Officers

Presedent

Jessica Cattelino

University of California, Los Angeles | jesscatt@anthro.ucla.edu

Jessica Cattelino is a professor of Anthropology and American Indian Studies, with a courtesy faculty appointment in Gender Studies, at the University of California, Los Angeles. She is the author of High Stakes: Florida Seminole Gaming and Sovereignty. Her book-in-progress, Water Ties: An Everglades Ethnography, studies rural life amidst ecosystem restoration. She is also the director of UCLA’s Center for the Study of Women|Barbra Streisand Center and recently chaired UCLA’s Academic Senate.

Treasurer, 2022-2026

Margot Weiss

Wesleyan University | mdweiss@wesleyan.edu

Margot Weiss is associate professor of American studies and anthropology at Wesleyan University, where she directs the cluster in queer studies. She is the author of the award-winning Techniques of Pleasure: BDSM and the Circuits of Sexuality (Duke, 2011) and editor of two forthcoming volumes: Queer Then and Now (The Feminist Press) and Queer Anthropology: Foundations, Reorientations, and Departures (Duke). She is currently working on a book about the politics of institutional knowledge production among queer/left activists and academics.

Secretary, 2022-2025

Gökçe Günel

Rice University | gg15@rice.edu

Gökçe Günel is Associate Professor in Anthropology at Rice University. Her book Spaceship in the Desert: Energy, Climate Change and Urban Design in Abu Dhabi (Duke University Press, 2019) focuses on the construction of renewable energy and clean technology infrastructures in the United Arab Emirates, more specifically concentrating on the Masdar City project. Dr. Günel co-authored "A Manifesto for Patchwork Ethnography" (2020), and co-leads Patchwork Ethnography.

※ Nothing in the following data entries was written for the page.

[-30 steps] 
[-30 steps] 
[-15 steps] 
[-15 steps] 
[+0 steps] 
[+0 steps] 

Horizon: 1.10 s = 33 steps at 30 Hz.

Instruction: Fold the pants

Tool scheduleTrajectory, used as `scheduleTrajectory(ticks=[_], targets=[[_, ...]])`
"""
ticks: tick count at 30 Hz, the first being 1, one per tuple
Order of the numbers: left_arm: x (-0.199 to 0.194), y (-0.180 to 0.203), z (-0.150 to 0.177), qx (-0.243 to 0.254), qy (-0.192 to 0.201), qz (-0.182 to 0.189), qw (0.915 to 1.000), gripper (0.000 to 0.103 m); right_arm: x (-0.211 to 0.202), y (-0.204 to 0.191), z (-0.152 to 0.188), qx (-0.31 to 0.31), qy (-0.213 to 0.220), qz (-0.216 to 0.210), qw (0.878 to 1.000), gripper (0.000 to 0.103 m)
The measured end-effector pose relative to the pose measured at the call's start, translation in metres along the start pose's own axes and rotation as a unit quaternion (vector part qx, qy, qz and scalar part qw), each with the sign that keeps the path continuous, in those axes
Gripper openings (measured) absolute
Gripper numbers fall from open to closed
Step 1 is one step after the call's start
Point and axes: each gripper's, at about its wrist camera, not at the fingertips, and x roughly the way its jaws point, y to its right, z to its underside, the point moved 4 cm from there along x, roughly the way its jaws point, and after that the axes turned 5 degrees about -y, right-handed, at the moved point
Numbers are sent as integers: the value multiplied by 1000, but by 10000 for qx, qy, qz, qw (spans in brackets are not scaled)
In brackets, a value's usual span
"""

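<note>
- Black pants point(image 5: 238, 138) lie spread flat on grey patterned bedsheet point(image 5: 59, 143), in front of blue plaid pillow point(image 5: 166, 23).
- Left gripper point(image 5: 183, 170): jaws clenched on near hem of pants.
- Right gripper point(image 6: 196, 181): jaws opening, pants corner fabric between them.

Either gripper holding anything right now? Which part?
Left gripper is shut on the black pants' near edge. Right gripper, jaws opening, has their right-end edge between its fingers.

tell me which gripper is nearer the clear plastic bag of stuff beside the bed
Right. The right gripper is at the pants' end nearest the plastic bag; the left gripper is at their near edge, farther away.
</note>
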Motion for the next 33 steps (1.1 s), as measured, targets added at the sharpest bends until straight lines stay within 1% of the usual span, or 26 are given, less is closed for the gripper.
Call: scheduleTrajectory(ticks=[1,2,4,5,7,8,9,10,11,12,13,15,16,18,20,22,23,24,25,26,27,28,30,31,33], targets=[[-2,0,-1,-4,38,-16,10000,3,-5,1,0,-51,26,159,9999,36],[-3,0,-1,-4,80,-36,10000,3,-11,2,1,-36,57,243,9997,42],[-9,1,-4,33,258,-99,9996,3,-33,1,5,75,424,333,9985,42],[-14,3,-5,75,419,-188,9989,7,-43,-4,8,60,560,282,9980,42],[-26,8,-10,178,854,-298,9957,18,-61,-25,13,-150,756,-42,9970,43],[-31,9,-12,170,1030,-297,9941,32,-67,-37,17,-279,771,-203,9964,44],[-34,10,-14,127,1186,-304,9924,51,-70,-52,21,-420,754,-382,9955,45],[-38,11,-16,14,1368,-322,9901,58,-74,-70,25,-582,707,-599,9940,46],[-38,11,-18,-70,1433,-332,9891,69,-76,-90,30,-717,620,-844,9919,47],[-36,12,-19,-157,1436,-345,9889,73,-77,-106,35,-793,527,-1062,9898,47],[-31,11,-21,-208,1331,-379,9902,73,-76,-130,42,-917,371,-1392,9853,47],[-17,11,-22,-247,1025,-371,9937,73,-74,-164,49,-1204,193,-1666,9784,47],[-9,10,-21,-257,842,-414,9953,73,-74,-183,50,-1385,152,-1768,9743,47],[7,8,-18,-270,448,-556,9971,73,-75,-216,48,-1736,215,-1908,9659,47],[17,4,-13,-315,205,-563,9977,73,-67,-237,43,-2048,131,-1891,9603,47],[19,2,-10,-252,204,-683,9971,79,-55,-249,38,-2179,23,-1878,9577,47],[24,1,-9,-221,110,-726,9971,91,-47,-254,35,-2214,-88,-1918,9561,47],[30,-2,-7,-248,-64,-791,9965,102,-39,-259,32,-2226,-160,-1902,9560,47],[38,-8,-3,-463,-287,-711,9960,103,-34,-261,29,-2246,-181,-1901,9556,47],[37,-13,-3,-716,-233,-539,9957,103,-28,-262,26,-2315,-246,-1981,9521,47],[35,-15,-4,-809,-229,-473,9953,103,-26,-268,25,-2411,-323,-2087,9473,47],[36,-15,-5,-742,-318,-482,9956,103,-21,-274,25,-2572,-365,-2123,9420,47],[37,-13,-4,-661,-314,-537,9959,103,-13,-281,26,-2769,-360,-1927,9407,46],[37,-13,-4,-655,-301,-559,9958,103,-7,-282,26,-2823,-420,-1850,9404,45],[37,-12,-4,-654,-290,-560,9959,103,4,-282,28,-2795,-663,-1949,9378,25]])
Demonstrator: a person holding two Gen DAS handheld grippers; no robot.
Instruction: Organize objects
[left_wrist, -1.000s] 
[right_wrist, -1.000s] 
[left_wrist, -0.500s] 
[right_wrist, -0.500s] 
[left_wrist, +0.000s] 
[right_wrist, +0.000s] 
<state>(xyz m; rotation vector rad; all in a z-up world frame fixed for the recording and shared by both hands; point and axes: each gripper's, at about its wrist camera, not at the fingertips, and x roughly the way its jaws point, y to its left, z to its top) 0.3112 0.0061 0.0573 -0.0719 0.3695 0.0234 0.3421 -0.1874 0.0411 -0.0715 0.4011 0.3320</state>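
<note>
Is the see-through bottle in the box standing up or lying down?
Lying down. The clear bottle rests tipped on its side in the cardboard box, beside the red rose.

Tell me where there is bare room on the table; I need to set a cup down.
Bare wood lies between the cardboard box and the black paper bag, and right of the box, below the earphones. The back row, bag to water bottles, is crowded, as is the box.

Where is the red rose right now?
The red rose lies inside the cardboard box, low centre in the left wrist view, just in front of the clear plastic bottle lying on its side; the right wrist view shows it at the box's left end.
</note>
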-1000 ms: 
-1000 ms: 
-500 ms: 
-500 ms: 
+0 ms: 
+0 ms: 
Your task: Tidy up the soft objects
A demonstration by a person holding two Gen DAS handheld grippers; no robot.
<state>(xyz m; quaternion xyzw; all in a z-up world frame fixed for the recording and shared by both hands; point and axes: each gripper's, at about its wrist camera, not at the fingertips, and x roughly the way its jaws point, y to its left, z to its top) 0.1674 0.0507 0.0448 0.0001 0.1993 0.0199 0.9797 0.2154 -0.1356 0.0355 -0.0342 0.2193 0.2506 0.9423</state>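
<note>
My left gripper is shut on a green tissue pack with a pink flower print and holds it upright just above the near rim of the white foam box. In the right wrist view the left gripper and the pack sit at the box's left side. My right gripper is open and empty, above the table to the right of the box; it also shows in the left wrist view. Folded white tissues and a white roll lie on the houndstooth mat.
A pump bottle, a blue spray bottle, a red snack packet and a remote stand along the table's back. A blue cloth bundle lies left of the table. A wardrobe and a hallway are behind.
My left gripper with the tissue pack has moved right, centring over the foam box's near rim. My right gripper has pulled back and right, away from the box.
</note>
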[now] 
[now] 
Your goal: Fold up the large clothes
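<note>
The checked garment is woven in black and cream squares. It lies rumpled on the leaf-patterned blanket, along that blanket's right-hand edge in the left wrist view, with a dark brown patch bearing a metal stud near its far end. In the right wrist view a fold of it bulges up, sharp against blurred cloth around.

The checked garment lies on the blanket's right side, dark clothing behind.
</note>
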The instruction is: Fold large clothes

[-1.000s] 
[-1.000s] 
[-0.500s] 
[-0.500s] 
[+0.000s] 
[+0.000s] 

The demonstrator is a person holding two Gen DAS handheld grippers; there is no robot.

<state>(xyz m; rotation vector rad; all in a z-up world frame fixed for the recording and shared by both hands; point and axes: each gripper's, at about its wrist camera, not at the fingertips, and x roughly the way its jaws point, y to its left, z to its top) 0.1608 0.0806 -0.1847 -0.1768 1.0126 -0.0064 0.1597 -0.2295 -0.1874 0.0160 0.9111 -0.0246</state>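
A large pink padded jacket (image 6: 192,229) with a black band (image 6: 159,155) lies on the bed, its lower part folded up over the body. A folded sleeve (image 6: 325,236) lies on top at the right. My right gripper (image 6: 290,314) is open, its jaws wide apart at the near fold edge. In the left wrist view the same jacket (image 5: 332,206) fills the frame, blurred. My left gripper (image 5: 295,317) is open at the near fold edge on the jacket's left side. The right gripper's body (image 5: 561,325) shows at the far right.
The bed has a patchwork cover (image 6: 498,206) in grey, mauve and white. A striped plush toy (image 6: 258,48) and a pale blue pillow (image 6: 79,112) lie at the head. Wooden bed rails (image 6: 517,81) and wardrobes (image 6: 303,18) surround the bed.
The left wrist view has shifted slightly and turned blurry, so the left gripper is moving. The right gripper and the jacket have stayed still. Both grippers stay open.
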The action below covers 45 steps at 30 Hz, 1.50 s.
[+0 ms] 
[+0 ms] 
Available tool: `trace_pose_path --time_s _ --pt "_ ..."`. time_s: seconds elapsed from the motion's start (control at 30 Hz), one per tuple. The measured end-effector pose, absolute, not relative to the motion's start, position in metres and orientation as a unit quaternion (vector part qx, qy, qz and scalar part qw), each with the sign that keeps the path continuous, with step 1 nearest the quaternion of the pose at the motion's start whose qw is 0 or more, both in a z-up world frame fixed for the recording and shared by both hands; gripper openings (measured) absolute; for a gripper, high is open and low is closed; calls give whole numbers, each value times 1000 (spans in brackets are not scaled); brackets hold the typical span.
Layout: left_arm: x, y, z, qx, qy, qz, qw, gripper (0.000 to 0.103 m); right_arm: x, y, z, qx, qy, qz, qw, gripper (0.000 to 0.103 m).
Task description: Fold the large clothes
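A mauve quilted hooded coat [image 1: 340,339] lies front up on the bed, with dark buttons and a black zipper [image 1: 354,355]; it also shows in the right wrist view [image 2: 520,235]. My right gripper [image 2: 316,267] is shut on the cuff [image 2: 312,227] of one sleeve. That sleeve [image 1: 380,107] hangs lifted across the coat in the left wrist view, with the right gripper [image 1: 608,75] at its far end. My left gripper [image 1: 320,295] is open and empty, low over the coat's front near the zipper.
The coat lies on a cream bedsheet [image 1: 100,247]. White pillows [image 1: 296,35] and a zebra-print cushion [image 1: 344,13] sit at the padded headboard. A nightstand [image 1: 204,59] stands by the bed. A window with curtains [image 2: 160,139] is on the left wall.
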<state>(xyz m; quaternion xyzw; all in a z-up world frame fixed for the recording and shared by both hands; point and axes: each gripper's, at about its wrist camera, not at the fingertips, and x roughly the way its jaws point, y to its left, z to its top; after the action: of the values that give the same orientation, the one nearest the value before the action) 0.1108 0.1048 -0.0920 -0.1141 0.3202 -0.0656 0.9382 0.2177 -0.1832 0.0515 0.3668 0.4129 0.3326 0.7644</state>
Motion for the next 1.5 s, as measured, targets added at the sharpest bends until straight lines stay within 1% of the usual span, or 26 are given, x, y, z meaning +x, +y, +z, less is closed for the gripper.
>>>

Co-Editor-in-Chief, Cultural Anthropology, 2026–2029

Bridget Guarasci

Franklin and Marshall College

Bridget Guarasci is Associate Professor of Anthropology at Franklin and Marshall College. She is the author of Warzone Ecology: The Violence of Planetary Repair in Iraq.

Editor, Cultural Anthropology, 2026–2029

Eleana Kim

University of California, Irvine

Eleana Kim is a sociocultural anthropologist and Professor of Anthropology and Asian American Studies at University of California, Irvine. She specializes in kinship, human/nonhuman ecologies, migration, and the senses, with a regional focus on contemporary South Korea. She is the author of two award-winning books, Adopted Territory: Transnational Korean Adoption and the Politics of Belonging (2010) and Making Peace with Nature: Ecological Encounters Along the Korean DMZ (2022), both of which were published by Duke University Press. She is also the co-editor, with environmental historians David Fedman and Albert Park, of Forces of Nature: New Perspectives on Korean Environments (Cornell University Press, 2023).

Editor, Cultural Anthropology, 2026–2029

Amelia Moore

Cornell University

Amelia Moore is an Associate Professor of Environmental Justice, Law, and Policy in the Natural Resources and Environment Section of the Ashley School of Global Development and the Environment at Cornell University. She is the author of Destination Anthropocene: Science and Tourism in The Bahamas (University of California Press, 2019) and co-editor of the volume Solarities: Elemental Encounters and Refractions (Punctum Books, 2023). She is also co-editor of the journal Environment and Society: Advances in Research.

Editor, Cultural Anthropology, 2026–2029

Ryo Morimoto

Harvard University

Ryo Morimoto is  Assistant Professor in the Department of Anthropology at Harvard University. He is the author of Nuclear Ghost: Atomic Livelihoods in Fukushima’s Gray Zone (University of California Press, 2023). His current project examines international efforts to use physical AI (robots) for nuclear decommissioning.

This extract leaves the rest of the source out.